**What the task requires:** Within the lines below, the span from the line with "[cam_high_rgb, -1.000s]" to the line with "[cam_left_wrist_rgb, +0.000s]", both ends included, is to be reproduced exactly, with pictures omitted.

== Segment start ==

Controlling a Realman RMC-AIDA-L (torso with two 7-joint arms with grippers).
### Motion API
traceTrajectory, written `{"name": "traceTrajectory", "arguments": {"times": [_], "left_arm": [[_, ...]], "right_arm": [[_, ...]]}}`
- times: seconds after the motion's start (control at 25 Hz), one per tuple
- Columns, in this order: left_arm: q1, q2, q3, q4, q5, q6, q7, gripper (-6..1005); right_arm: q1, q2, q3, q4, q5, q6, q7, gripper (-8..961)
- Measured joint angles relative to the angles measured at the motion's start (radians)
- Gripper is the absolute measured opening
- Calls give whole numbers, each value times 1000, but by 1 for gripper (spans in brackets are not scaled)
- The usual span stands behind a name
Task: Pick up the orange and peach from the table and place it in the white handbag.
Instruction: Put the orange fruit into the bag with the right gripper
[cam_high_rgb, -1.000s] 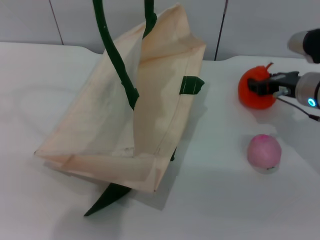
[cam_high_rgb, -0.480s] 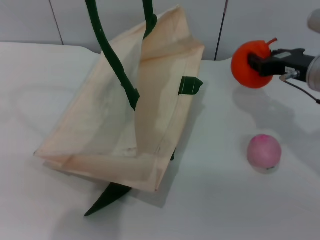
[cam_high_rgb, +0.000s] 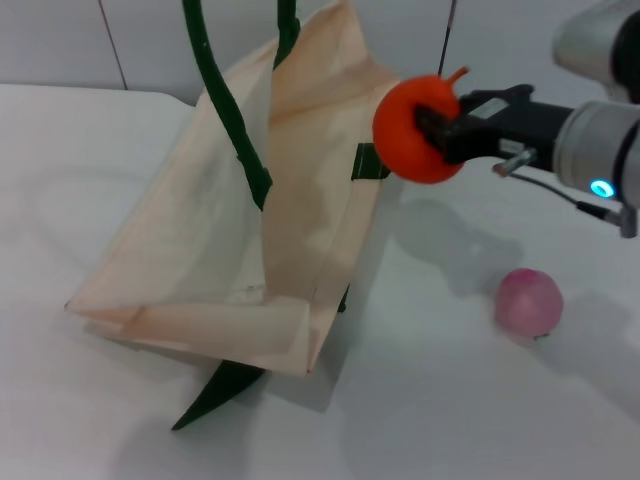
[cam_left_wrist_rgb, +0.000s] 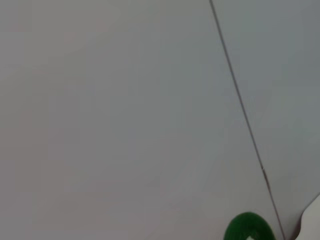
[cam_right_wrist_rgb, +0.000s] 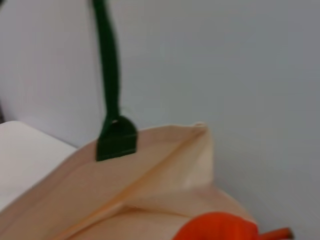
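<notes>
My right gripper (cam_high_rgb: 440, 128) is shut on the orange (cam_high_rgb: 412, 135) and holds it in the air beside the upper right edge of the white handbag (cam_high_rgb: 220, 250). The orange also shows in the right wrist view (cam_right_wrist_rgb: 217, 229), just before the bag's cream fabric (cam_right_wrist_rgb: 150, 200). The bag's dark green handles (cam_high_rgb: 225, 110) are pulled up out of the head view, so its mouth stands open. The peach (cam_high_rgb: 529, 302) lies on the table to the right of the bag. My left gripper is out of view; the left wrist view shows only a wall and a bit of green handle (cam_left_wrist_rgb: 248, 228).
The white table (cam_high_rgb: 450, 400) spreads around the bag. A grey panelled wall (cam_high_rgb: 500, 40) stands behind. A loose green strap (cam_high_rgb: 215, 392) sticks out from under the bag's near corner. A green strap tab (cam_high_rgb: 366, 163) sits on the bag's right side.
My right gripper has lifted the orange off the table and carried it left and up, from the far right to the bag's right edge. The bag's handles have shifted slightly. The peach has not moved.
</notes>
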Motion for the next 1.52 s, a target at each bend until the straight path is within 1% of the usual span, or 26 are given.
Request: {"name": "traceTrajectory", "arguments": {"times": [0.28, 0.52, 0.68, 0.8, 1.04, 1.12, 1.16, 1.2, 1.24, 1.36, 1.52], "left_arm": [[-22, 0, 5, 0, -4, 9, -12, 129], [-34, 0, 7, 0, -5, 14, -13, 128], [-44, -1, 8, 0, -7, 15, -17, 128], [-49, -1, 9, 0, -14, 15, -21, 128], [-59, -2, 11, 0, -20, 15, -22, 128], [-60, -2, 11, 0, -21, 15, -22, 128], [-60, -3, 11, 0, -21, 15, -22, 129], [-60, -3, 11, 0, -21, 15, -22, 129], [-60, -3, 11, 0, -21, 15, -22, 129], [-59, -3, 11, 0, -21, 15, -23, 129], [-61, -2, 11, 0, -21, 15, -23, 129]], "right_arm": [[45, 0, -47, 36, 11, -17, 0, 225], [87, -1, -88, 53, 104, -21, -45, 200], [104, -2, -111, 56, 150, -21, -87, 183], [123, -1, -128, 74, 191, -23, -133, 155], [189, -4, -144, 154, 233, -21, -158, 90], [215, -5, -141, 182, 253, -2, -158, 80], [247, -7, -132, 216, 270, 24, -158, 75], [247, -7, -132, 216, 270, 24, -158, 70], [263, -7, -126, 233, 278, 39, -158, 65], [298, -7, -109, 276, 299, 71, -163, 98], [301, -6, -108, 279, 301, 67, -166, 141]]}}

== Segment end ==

**Finished exercise:**
[cam_high_rgb, -1.000s] 
[cam_high_rgb, -0.480s] 
[cam_high_rgb, +0.000s] 
[cam_left_wrist_rgb, +0.000s] 

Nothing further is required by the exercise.